CEO fraud generally involves some form of business email compromise (BEC), spear phishing attack or whaling scam in which a series of bogus emails from a company’s CEO, CFO or other senior executive persuade the targeted employee to quickly transfer funds into fraudulent accounts in a manner that bypasses the usual safeguards. Unlike conventional phishing attacks, which are generic and blasted to as many people as possible, CEO fraud emails are much more customized and convincing. Often their tone is personal, and they contain no malware payloads or links that security controls would red-flag.
CEO email fraud requires careful reconnaissance and social engineering, including gleaning snippets of information (e.g., executive contact details, titles, contacts and even travel plans) from company websites and social media, such as LinkedIn. Scammers often prefer to initiate CEO spoofing when the executive they’re impersonating is away at a conference or meeting, because this may forestall the victim from contacting the executive directly regarding the phony request. The hackers may even have access to victims’ email inboxes, and thus could know a great deal about a company’s wire transfer activity and procedures.

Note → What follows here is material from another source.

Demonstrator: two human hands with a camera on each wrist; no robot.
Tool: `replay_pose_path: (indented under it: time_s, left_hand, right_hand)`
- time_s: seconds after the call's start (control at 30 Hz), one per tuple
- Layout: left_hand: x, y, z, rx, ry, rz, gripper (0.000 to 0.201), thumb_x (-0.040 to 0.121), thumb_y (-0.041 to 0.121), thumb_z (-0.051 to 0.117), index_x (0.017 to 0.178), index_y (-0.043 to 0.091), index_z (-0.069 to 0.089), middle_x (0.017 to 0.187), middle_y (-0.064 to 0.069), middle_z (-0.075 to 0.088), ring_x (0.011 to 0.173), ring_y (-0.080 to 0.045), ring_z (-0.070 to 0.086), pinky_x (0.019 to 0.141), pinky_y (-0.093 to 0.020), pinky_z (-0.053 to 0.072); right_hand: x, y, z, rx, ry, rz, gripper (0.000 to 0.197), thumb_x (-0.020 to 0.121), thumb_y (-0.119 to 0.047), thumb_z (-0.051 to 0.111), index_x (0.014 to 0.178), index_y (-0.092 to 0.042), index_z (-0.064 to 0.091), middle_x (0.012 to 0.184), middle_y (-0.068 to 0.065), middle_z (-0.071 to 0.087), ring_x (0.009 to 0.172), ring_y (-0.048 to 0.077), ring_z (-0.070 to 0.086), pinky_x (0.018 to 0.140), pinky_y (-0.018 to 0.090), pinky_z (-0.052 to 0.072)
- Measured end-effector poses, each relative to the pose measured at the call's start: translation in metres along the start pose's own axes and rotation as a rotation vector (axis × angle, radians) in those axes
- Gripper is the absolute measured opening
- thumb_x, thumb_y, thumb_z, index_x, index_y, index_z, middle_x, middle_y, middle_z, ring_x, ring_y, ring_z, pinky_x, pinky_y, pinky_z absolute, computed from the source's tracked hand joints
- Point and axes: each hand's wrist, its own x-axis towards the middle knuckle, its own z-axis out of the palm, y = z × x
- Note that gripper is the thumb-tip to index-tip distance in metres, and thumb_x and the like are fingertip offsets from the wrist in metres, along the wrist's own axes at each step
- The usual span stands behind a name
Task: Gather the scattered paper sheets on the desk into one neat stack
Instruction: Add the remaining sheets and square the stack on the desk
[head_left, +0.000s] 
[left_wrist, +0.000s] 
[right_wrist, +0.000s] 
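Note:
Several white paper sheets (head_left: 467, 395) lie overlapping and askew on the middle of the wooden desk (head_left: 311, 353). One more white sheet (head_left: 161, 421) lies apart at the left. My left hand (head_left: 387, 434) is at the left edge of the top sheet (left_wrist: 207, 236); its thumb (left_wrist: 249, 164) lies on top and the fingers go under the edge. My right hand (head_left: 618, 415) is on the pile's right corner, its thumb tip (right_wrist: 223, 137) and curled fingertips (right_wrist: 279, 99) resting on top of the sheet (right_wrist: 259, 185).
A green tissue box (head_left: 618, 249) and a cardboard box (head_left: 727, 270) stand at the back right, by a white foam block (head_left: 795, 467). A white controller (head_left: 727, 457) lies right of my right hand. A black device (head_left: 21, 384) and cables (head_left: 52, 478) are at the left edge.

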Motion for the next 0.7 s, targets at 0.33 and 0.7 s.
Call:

The FBI estimates organizations victimized by CEO fraud lose on average between $25,000 and $75,000. But some CEO fraud incidents over the past year have cost victim companies millions — if not tens of millions — of dollars. For example, Ubiquiti Networks, a Silicon Valley tech firm, was gutted by a $46.7 million attack, while Crelan Bank in Belgium reported being scammed out of $76 million.
Prevent CEO Fraud with Security Awareness Training
White-hat testing has shown 33% of Fortune 500 C-level executives will fall for spear-phishing attacks and other similar business email compromise scams—even to the point of revealing login credentials. This clearly indicates businesses are under threat of major data breaches aimed at these high-profile targets. Indeed, CEO spoofing may include not only a direct wire transfer scam, but also an Advanced Persistent Threat (APT) type of attack aimed at a firm’s “crown jewels.”
CEO fraud succeeds because it cons employees into disregarding established security controls. With hackers constantly probing your company’s security awareness, educating vulnerable employees—including senior executives—is the most effective way to thwart these increasingly sophisticated and prevalent attacks.